You can't ask us to judge without saying the name!

Honeyroar · 26/02/2025 19:27

Tell her you’re not excluding her, she excluded herself being tactless and rude. Tell her she’s perfectly welcome to come back when she’s grown up and can muster up a decent apology. And if she can’t do that, and behave better in future visits she will have nobody to blame but herself.

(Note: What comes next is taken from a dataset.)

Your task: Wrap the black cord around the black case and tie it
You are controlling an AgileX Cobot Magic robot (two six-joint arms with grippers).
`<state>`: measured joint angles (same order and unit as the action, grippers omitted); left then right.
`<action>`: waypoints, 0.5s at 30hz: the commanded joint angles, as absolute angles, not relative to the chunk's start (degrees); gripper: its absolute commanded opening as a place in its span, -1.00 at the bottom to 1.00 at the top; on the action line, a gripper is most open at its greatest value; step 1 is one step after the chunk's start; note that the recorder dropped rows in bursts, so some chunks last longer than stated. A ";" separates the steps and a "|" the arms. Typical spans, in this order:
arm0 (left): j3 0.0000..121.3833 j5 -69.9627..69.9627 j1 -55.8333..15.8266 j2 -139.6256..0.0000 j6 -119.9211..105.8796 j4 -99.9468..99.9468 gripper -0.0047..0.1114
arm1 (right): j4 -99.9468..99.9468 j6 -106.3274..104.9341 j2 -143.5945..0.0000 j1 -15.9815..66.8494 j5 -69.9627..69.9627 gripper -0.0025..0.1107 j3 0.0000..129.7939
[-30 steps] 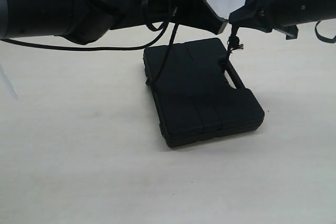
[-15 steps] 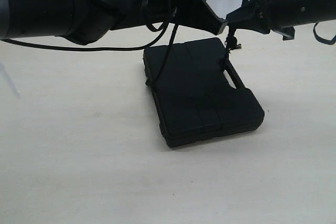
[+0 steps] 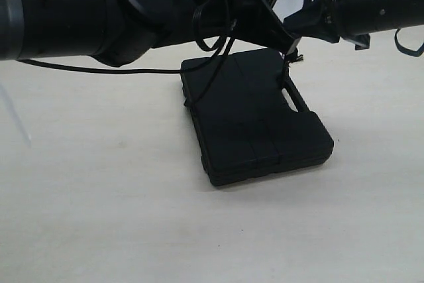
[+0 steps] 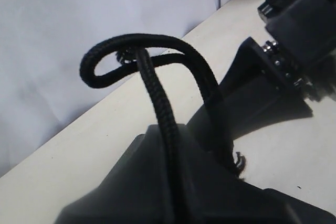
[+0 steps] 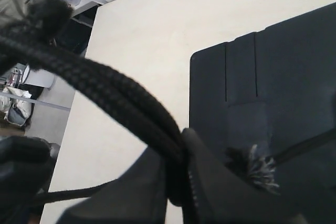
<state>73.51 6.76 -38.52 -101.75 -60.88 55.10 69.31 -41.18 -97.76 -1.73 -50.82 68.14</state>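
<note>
Lying closed, black case point(image 3: 255, 120), black cord point(image 4: 157, 98) draped over it

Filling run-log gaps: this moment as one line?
left gripper: shut on black cord | right gripper: shut on black cord | black case: flat on table | strands: rise from both case sides

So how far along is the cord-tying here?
Done, apparently: the black cord runs down to both sides of the black case, so it seems wrapped; underneath is hidden. In hand: the left gripper and right gripper are both shut on the cord above the case, with a crossed loop in it. Left: pulling a knot tight; none shows yet.
</note>
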 commanded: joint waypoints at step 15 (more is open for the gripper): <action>73.42 12.52 -38.60 -104.46 -60.11 54.71 -0.92 | 68.79 -45.85 -97.15 -1.88 -54.61 -0.88 68.25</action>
<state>73.51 10.67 -38.60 -104.36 -60.54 54.73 69.40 -44.56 -97.76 -1.73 -52.75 68.14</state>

Kittygolightlyy · 26/02/2025 19:27

Obviously she was totally in the wrong. You were right to bollock her. Horrible woman, really.

However.. what if the name Is ridiculous/ might mean your child would get teased later on. No one wants a dodgy name. She might be doing you a favour being so brutally honest. Even though it’s a misguided way to do it.

The MN jury would give you an answer yey or nay.

Joystir59 · 26/02/2025 19:28

Go on then- what have you called her?

Finetip · 26/02/2025 19:28

You didn’t kick her out
Her son did
and he wasn’t being unreasonable but I’m guessing that this behaviour is hardly surprising to either you or her so.